* Action item *
Copy out the data word for word, without any of its pictures.

◇ ◇ ◇ ◇ ◇

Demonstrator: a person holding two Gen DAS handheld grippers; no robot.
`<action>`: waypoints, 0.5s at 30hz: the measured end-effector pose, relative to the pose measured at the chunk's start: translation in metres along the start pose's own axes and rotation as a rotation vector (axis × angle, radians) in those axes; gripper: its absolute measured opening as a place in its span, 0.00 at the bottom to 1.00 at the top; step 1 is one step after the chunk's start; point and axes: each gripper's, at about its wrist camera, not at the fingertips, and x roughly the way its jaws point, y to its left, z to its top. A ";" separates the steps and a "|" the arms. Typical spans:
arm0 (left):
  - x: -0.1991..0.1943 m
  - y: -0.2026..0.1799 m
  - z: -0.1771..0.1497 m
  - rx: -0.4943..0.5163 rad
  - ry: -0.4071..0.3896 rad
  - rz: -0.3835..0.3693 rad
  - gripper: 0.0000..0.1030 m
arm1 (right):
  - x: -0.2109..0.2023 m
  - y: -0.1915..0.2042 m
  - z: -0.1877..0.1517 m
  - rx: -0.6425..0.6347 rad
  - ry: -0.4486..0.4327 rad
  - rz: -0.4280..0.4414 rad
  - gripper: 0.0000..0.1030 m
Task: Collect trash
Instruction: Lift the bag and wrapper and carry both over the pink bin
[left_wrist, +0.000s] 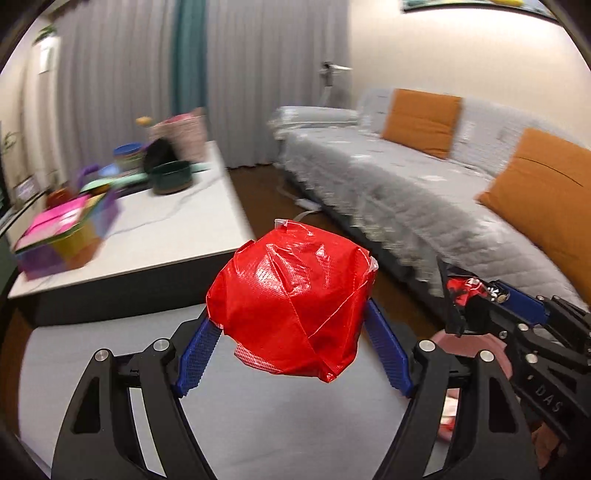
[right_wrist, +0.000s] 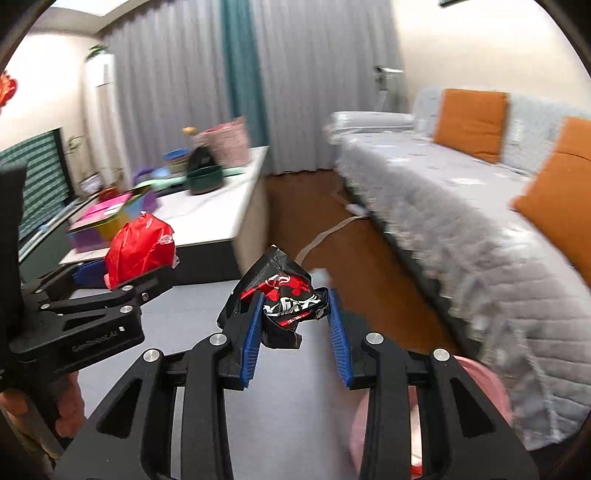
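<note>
Presently we count two pieces of trash, one per gripper. We count two orange cushions (left_wrist: 421, 120) on one grey quilted sofa (left_wrist: 406, 192), well beyond the jaws and off to their right, and one white-topped desk (left_wrist: 177, 236) beyond them to the left.

Left gripper (left_wrist: 295, 325): it points forward and somewhat downward over a pale grey floor mat (left_wrist: 122, 332). Its jaws stand wide, pinching a red plastic ball (left_wrist: 291, 306) between the two blue ribbed pads. We note a crinkled, glossy, roughly round wad with folded facets and a scrap of clear film at its top edge. In the right wrist view the same ball (right_wrist: 138, 249) sits to the left of the right jaws, about level with them.

Right gripper (right_wrist: 295, 325): similar pose, angled forward and down, held just beside the left one. Its jaws are partly closed, pinching a black crumpled wrapper (right_wrist: 284, 302) with red and white print. We note thin foil-like stuff, creased, with a pointed flap rising above the pads.

On the desk, far ahead of the jaws, we see one dark green pot (left_wrist: 171, 177), one pinkish woven basket (left_wrist: 183, 134) and one purple tray of coloured boxes (left_wrist: 70, 236); all blurred. Below the right jaws a pink rounded rim (right_wrist: 476, 376) shows, too cut off to identify.
</note>
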 end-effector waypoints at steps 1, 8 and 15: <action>0.001 -0.018 0.002 0.014 -0.001 -0.025 0.72 | -0.004 -0.013 -0.001 0.018 -0.001 -0.018 0.34; 0.011 -0.114 0.002 0.103 0.016 -0.142 0.72 | -0.030 -0.094 -0.016 0.152 -0.005 -0.135 0.34; 0.031 -0.158 -0.007 0.164 0.058 -0.169 0.73 | -0.033 -0.132 -0.034 0.205 0.015 -0.176 0.34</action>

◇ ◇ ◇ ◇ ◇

* Written reply *
Demonstrator: a person holding two Gen DAS handheld grippers; no robot.
`<action>`: waypoints, 0.5s at 30hz: the measured end-effector pose, relative to the pose measured at the chunk's start: translation in metres along the start pose's own axes and rotation as a rotation vector (axis × angle, radians) in those axes; gripper: its absolute measured opening as a place in its span, 0.00 at the bottom to 1.00 at the top; step 1 is one step after the chunk's start; point and axes: each gripper's, at about its wrist camera, not at the fingertips, and x roughly the way its jaws point, y to its left, z to its top. A ";" separates the steps and a "|" the arms. Typical spans:
arm0 (left):
  - x: -0.1991..0.1943 m
  - y: -0.2026..0.1799 m
  - z: -0.1771..0.1497 m
  - rx: -0.4943..0.5163 rad
  - ry: -0.4071..0.3896 rad
  - rz: -0.3835..0.3693 rad
  - gripper: 0.0000..0.1030 m
arm1 (right):
  - x: -0.2109..0.2023 m
  - y: -0.1915..0.2042 m
  - z: -0.1877..0.1517 m
  - rx: -0.6425..0.6347 rad
  - ry: -0.4486..0.4327 rad
  - rz: -0.4280..0.4414 rad
  - gripper: 0.0000..0.1030 m
Task: Collect trash
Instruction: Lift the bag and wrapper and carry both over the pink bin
[left_wrist, +0.000s] 
[right_wrist, +0.000s] 
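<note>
Presently we count two pieces of trash, one per gripper. We count two orange cushions (left_wrist: 421, 120) on one grey quilted sofa (left_wrist: 406, 192), well beyond the jaws and off to their right, and one white-topped desk (left_wrist: 177, 236) beyond them to the left.

Left gripper (left_wrist: 295, 325): it points forward and somewhat downward over a pale grey floor mat (left_wrist: 122, 332). Its jaws stand wide, pinching a red plastic ball (left_wrist: 291, 306) between the two blue ribbed pads. We note a crinkled, glossy, roughly round wad with folded facets and a scrap of clear film at its top edge. In the right wrist view the same ball (right_wrist: 138, 249) sits to the left of the right jaws, about level with them.

Right gripper (right_wrist: 295, 325): similar pose, angled forward and down, held just beside the left one. Its jaws are partly closed, pinching a black crumpled wrapper (right_wrist: 284, 302) with red and white print. We note thin foil-like stuff, creased, with a pointed flap rising above the pads.

On the desk, far ahead of the jaws, we see one dark green pot (left_wrist: 171, 177), one pinkish woven basket (left_wrist: 183, 134) and one purple tray of coloured boxes (left_wrist: 70, 236); all blurred. Below the right jaws a pink rounded rim (right_wrist: 476, 376) shows, too cut off to identify.
</note>
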 end-effector waypoints at steps 1, 8 and 15: <action>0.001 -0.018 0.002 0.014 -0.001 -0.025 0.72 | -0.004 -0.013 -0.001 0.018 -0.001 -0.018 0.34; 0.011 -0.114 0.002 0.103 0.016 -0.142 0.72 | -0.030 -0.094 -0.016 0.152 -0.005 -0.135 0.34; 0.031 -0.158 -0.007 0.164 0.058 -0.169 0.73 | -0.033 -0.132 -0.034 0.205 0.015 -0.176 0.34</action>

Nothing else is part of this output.